Please filter the data down to the lines that include the word "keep" and copy them.

:: Data for review ::

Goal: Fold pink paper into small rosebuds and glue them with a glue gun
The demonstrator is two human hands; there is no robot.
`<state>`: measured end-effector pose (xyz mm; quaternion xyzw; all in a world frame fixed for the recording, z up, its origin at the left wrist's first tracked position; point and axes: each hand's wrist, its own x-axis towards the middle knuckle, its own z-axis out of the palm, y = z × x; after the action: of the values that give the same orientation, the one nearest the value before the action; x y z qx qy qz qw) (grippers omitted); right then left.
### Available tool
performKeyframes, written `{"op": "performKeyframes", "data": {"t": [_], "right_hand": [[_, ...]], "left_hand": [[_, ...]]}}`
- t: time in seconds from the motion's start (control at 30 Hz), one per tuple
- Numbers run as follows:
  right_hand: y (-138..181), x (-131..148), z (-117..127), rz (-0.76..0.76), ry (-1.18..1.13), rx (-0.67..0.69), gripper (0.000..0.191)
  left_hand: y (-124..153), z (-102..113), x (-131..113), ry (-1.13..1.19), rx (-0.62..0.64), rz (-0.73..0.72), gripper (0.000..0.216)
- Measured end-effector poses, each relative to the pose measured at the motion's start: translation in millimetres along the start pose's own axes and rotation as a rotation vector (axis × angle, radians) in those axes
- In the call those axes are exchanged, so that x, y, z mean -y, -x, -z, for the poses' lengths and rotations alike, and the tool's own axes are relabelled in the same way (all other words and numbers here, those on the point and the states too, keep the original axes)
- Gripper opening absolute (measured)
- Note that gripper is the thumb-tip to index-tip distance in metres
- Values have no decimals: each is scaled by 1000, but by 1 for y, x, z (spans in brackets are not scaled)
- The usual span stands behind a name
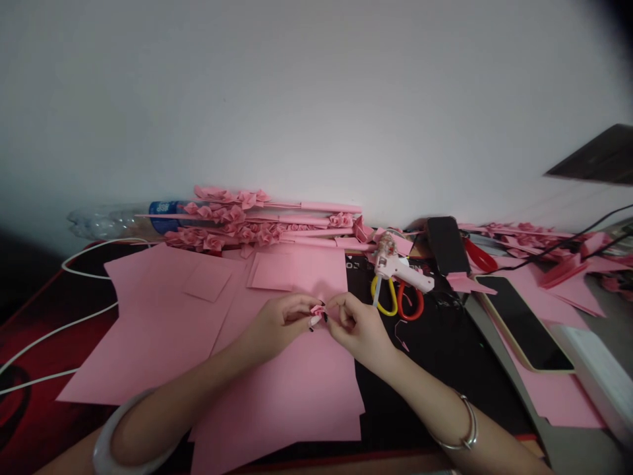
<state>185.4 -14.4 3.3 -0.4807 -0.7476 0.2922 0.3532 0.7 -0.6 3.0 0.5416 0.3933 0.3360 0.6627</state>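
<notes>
Between my two hands is a small folded pink paper flower [317, 310], held over the large pink paper sheets [297, 389]. My left hand [279, 323] pinches it from the left side with thumb and fingers. From the right, my right hand [363, 330] grips its edge between thumb and bent forefinger. Some of the folds are covered by the fingertips. Just behind the hands lies a stack of small pink paper squares [271, 270], and another square [208, 280] rests on the sheet at left.
Pink paper flower stems [237, 227] lie along the wall beside a plastic bottle [113, 221]. A glue gun [403, 267] rests by yellow-and-red-handled scissors [410, 302]. Phones [531, 323] [446, 244] and a white box [598, 376] are on the right. White cable [64, 323] loops at left.
</notes>
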Motion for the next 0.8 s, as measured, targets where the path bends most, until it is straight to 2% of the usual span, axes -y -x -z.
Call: {"op": "performKeyframes", "data": {"t": [0.43, 0.8], "right_hand": [[0, 0, 0, -4, 13, 18, 10], [-1, 3, 2, -21, 9, -1, 15]], "left_hand": [[0, 0, 3, -13, -9, -10, 19], [0, 0, 5, -20, -29, -33, 17]]}}
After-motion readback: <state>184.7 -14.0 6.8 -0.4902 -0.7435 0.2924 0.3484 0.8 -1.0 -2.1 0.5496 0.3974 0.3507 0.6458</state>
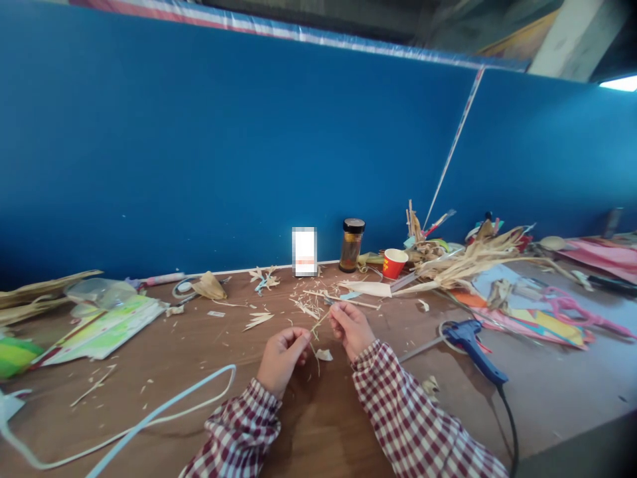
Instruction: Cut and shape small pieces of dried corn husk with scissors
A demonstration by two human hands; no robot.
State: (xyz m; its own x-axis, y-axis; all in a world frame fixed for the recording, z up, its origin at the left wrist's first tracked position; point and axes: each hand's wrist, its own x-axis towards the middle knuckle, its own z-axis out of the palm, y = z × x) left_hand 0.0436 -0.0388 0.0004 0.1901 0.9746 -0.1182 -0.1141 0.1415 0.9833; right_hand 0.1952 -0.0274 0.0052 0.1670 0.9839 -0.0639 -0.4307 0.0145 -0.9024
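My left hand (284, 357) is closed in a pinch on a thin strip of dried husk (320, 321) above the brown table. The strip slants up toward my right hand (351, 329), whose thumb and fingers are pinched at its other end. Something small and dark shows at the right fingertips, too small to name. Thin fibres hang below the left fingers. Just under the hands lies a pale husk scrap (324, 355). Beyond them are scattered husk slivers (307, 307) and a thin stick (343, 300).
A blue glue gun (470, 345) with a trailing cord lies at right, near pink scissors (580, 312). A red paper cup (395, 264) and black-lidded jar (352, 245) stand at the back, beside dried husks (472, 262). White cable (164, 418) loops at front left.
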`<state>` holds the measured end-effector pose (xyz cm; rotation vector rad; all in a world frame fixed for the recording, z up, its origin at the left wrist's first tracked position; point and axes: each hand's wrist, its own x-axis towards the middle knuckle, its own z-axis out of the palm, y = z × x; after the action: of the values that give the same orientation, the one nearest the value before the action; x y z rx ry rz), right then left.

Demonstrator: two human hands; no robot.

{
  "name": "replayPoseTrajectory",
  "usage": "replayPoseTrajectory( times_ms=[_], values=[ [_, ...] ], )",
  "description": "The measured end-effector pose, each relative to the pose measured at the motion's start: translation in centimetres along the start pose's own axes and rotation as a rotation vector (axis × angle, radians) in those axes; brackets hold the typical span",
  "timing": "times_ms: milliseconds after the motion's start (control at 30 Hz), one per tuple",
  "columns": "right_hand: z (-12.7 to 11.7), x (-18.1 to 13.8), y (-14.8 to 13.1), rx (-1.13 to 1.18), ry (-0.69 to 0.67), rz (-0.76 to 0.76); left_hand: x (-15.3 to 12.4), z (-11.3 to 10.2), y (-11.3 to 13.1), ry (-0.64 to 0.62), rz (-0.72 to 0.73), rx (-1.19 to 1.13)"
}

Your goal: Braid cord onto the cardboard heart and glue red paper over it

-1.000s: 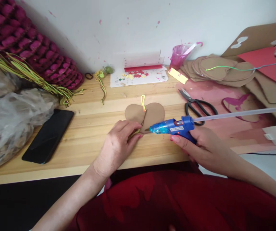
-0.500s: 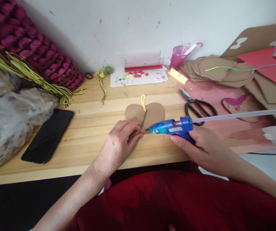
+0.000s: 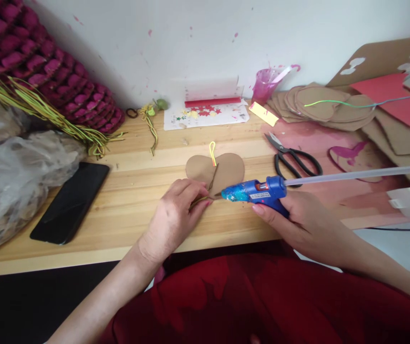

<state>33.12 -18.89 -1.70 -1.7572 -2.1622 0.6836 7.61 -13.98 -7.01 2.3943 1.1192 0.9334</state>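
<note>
A brown heart-shaped cardboard piece (image 3: 226, 168) lies flat in the middle of the wooden table (image 3: 133, 191), with a yellow cord loop (image 3: 212, 151) at its top notch. My left hand (image 3: 176, 215) pinches the cord's lower end against the heart's bottom tip. My right hand (image 3: 305, 224) grips a blue glue gun (image 3: 258, 192), its nozzle touching the heart's tip beside my left fingers. A long clear glue stick (image 3: 358, 174) sticks out of the gun's back to the right.
A black phone (image 3: 70, 203) lies at the left, near plastic bags (image 3: 15, 186) and a magenta pile (image 3: 47, 62). Black scissors (image 3: 294, 155) lie right of the heart. Brown cutouts (image 3: 330, 107), a pink cup (image 3: 265, 82) and a sticker sheet (image 3: 206, 114) sit at the back.
The glue gun has dipped slightly and edged left, bringing its nozzle closer to the heart's tip. My left hand has stayed put.
</note>
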Motion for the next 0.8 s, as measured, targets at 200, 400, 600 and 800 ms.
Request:
replayPoseTrajectory(
  times_ms=[200,400,600,800],
  values=[
    [-0.04,-0.14,0.04,0.006,-0.004,-0.007,-0.02,-0.03,0.01,-0.003,-0.012,-0.013],
    [-0.06,-0.19,0.04,0.007,-0.004,-0.017,-0.12,-0.01,-0.1,0.0,-0.01,-0.036],
    [-0.14,0.02,-0.04,0.027,-0.006,-0.018,-0.12,-0.07,-0.04,0.003,-0.016,-0.035],
    [-0.2,0.08,0.17,0.03,0.048,-0.024,-0.09,-0.24,0.06,-0.01,-0.049,-0.088]
  ],
)
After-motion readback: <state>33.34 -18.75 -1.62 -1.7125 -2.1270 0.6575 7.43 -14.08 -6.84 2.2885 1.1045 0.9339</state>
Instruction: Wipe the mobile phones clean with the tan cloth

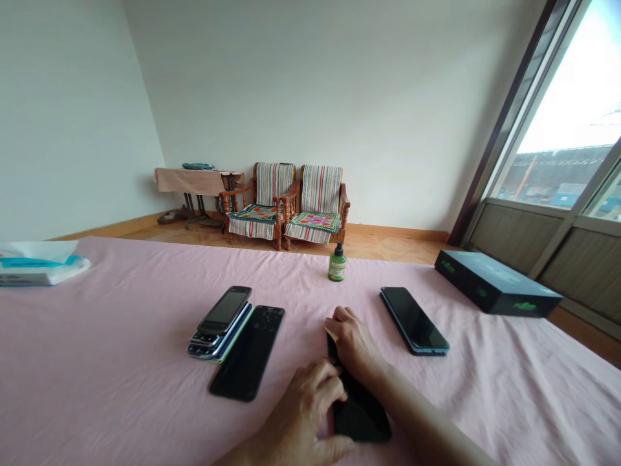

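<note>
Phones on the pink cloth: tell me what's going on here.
A person has both bare hands at a black phone lying on the pink cloth. The right hand is over its far end, and the left hand is at its left side. To the left, a stack of phones sits beside a single dark phone. To the right lies another pile of phones, with a dark box beyond it.

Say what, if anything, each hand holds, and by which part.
The left hand touches a phone at its left side; the right hand covers its far end, something pale beneath. Whether either grips cannot be told.
</note>
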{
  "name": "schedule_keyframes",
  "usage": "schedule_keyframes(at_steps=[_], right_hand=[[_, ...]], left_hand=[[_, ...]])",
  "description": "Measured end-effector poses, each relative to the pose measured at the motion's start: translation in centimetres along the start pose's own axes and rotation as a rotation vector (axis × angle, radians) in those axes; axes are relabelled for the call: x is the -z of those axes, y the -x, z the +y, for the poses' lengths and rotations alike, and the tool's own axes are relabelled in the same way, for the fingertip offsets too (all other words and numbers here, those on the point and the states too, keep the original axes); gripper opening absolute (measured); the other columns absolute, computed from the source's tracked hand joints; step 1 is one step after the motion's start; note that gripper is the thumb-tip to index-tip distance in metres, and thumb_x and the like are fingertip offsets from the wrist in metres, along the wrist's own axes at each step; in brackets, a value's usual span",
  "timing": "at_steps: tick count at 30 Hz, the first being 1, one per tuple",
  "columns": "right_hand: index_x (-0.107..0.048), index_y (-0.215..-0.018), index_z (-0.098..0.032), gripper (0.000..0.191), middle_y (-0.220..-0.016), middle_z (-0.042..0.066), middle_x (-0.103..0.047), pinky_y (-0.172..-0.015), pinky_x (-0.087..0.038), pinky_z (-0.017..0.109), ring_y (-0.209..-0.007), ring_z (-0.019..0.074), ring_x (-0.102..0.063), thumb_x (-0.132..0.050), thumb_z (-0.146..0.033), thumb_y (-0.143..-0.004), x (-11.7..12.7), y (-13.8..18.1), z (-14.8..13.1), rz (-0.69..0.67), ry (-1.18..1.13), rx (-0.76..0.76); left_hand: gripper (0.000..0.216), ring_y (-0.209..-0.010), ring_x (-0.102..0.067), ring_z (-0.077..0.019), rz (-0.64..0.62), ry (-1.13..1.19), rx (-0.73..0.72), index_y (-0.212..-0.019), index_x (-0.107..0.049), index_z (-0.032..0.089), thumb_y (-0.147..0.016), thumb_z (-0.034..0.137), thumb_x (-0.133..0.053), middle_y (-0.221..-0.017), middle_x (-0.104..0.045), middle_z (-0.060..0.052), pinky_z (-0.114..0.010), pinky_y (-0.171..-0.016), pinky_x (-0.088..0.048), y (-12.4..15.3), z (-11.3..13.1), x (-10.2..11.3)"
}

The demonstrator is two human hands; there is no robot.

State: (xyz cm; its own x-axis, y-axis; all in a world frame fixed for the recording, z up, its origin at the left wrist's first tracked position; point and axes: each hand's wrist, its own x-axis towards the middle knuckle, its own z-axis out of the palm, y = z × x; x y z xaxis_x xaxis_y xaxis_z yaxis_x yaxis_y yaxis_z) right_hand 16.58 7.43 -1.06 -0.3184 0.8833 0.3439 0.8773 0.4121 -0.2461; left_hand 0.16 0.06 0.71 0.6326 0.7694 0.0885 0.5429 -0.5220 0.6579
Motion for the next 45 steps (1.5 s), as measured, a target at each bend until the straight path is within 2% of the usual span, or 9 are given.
schedule_keyframes(at_steps=[8,11,17,21,29,34,41,45], right_hand=[[-0.064,-0.072,-0.015,0.029,-0.086,0.007,-0.055,-0.068,-0.037,0.025,-0.082,0.0175,-0.048,-0.043,0.000,-0.084,0.1,-0.1,-0.8,0.002,0.037,-0.049],[-0.064,-0.074,-0.017,0.028,-0.087,0.005,-0.056,-0.069,-0.037,0.024,-0.083,0.0169,-0.049,-0.043,-0.003,-0.087,0.0,0.0,-1.1,-0.009,0.035,-0.033],[-0.065,-0.074,-0.014,0.029,-0.087,0.009,-0.056,-0.070,-0.036,0.027,-0.083,0.0196,-0.048,-0.041,0.000,-0.085,0.0,0.2,-1.6,0.023,0.059,-0.093],[-0.064,-0.073,-0.016,0.028,-0.086,0.006,-0.057,-0.069,-0.036,0.024,-0.082,0.0171,-0.048,-0.044,0.000,-0.084,0.0,0.4,-1.1,0.024,0.048,-0.088],[-0.064,-0.067,-0.013,0.031,-0.081,0.008,-0.055,-0.063,-0.033,0.026,-0.078,0.0182,-0.049,-0.041,0.000,-0.084,-0.4,0.3,0.9,0.078,0.077,-0.247],[-0.065,-0.068,-0.014,0.032,-0.080,0.007,-0.055,-0.062,-0.032,0.025,-0.077,0.0169,-0.051,-0.041,0.000,-0.084,0.4,1.0,0.9,0.074,0.064,-0.286],[-0.065,-0.069,-0.017,0.029,-0.077,0.005,-0.056,-0.060,-0.032,0.023,-0.073,0.0154,-0.054,-0.045,0.004,-0.075,1.8,3.9,0.2,0.037,0.057,-0.298],[-0.066,-0.068,-0.016,0.029,-0.077,0.006,-0.057,-0.060,-0.032,0.024,-0.073,0.0164,-0.055,-0.044,0.001,-0.077,1.8,3.4,0.8,0.039,0.067,-0.334]], left_hand=[[0.041,-0.108,-0.048,-0.0280,-0.004,0.004,-0.022,-0.096,-0.059,0.021,-0.061,0.021,-0.082,-0.117,-0.051,-0.005,-0.041,-0.096,-0.041,-0.1,-0.5,-0.4],[0.041,-0.106,-0.048,-0.0273,-0.010,-0.003,0.001,-0.096,-0.060,0.021,-0.061,0.019,-0.081,-0.115,-0.051,-0.004,-0.042,-0.096,-0.041,-0.1,-0.2,-0.3],[0.041,-0.109,-0.047,-0.0270,-0.018,0.003,0.024,-0.099,-0.061,0.020,-0.064,0.019,-0.081,-0.115,-0.052,-0.005,-0.041,-0.098,-0.039,0.1,0.7,0.1],[0.041,-0.110,-0.048,-0.0274,-0.015,0.004,0.020,-0.099,-0.061,0.021,-0.063,0.018,-0.081,-0.116,-0.052,-0.005,-0.041,-0.098,-0.040,0.1,0.6,0.1],[0.040,-0.115,-0.047,-0.0286,0.007,0.034,0.012,-0.098,-0.061,0.021,-0.063,0.019,-0.080,-0.122,-0.051,-0.005,-0.042,-0.102,-0.038,0.4,0.9,0.4],[0.038,-0.118,-0.046,-0.0289,0.021,0.016,0.004,-0.097,-0.060,0.021,-0.064,0.019,-0.079,-0.123,-0.052,-0.006,-0.043,-0.102,-0.037,0.4,0.9,0.3],[0.040,-0.123,-0.043,-0.0298,0.033,0.020,-0.032,-0.097,-0.060,0.022,-0.063,0.018,-0.081,-0.123,-0.052,-0.006,-0.043,-0.103,-0.036,0.2,0.3,0.0],[0.039,-0.123,-0.043,-0.0298,0.024,0.001,-0.019,-0.098,-0.060,0.020,-0.064,0.018,-0.079,-0.125,-0.052,-0.008,-0.044,-0.104,-0.035,0.3,0.5,0.1]])
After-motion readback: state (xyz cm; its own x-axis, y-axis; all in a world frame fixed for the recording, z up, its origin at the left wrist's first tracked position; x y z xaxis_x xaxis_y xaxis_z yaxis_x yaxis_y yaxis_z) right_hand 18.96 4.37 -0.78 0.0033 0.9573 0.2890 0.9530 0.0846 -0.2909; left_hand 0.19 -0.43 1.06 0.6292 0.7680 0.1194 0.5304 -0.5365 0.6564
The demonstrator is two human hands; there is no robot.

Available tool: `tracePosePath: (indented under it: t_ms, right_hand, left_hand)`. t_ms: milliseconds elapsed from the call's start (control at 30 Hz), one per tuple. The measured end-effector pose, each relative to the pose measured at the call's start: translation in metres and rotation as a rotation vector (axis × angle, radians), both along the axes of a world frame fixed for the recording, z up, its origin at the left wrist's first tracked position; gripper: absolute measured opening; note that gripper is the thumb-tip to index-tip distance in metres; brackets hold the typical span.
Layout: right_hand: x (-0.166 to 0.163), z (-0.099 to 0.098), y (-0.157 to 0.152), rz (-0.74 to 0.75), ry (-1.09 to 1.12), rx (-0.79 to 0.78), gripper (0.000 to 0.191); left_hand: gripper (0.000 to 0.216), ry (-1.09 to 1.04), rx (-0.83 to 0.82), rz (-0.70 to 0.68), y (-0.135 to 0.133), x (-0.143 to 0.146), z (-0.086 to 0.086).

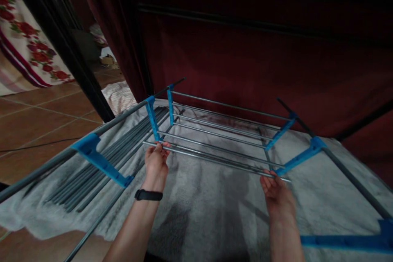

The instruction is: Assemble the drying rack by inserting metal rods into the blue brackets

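My left hand (157, 163) is closed on one end of a thin metal rod (211, 160), beside a blue plastic bracket (152, 118). Near its other end, my right hand (277, 190) pinches the same rod, just below another blue bracket (297, 160). The rod lies across the front of a partly built rack, close to a parallel rod. Farther back, several crossbars (215, 130) span between the left and right brackets. Thicker grey tubes (353, 176) run along both sides through the brackets. My fingers partly cover the rod's ends.
Several loose grey tubes (101, 166) lie on the grey blanket (208, 204) at left. A front left bracket (102, 159) and front right bracket (350, 242) carry no crossbar. Behind hangs a dark red curtain (245, 69). A black post (70, 53) slants at left.
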State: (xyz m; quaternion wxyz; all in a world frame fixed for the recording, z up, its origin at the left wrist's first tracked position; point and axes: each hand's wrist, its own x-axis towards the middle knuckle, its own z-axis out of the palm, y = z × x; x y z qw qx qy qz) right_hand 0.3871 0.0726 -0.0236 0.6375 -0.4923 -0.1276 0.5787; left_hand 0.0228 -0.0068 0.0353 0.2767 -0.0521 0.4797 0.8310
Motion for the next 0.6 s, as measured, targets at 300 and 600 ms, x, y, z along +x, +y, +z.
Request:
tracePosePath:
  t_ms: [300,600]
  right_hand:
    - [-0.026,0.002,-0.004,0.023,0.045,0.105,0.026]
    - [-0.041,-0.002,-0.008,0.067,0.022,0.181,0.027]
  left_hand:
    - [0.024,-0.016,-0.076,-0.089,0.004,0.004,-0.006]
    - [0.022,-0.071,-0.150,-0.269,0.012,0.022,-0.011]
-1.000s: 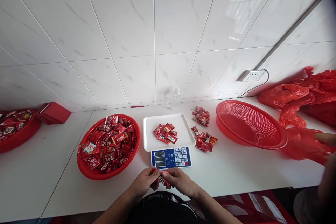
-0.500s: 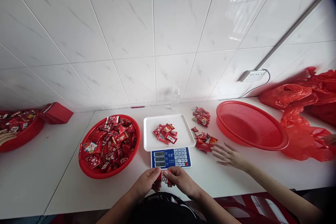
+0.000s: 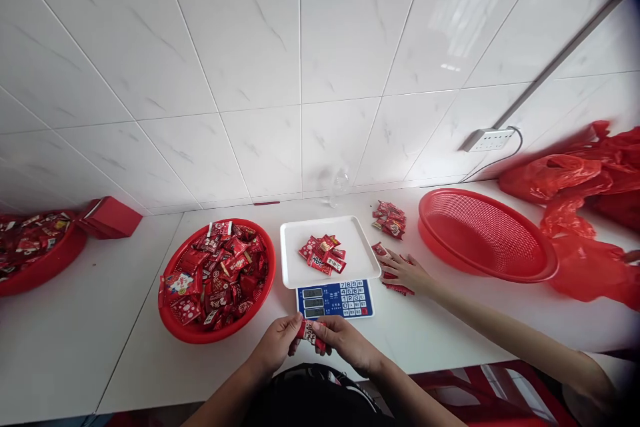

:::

→ **Written solution**
- In the call those axes are exchanged, so that x, y, z mean -y, -x, -z, for the poses' lengths and rotations alike, and the tool's own axes are relabelled in the same way (all other words and numbers here, those on the point and the states too, keep the original axes)
  "description": "Measured end-effector poses, each relative to the pose measured at the motion's start: translation in centimetres along the start pose's own axes and rotation as a rotation vector (axis × angle, radians) in those axes; axes are relabelled for the call: x is the -z of those axes, y the -x, z the +y, for the poses' lengths and rotations alike, and the tool's own axes are relabelled in the same way, for the fingertip offsets too (all other words and numbers here, those on the point and the states too, keep the original axes); gripper opening absolute (measured); the other columns absolute, computed from the source's tracked hand joints; step 1 is one step after the motion's start; note that gripper is the thumb-tip to index-tip distance in metres, and thumb_x and the like are fingertip offsets from the wrist in metres, along the wrist's own axes at each step; in brackets, a value's usual span",

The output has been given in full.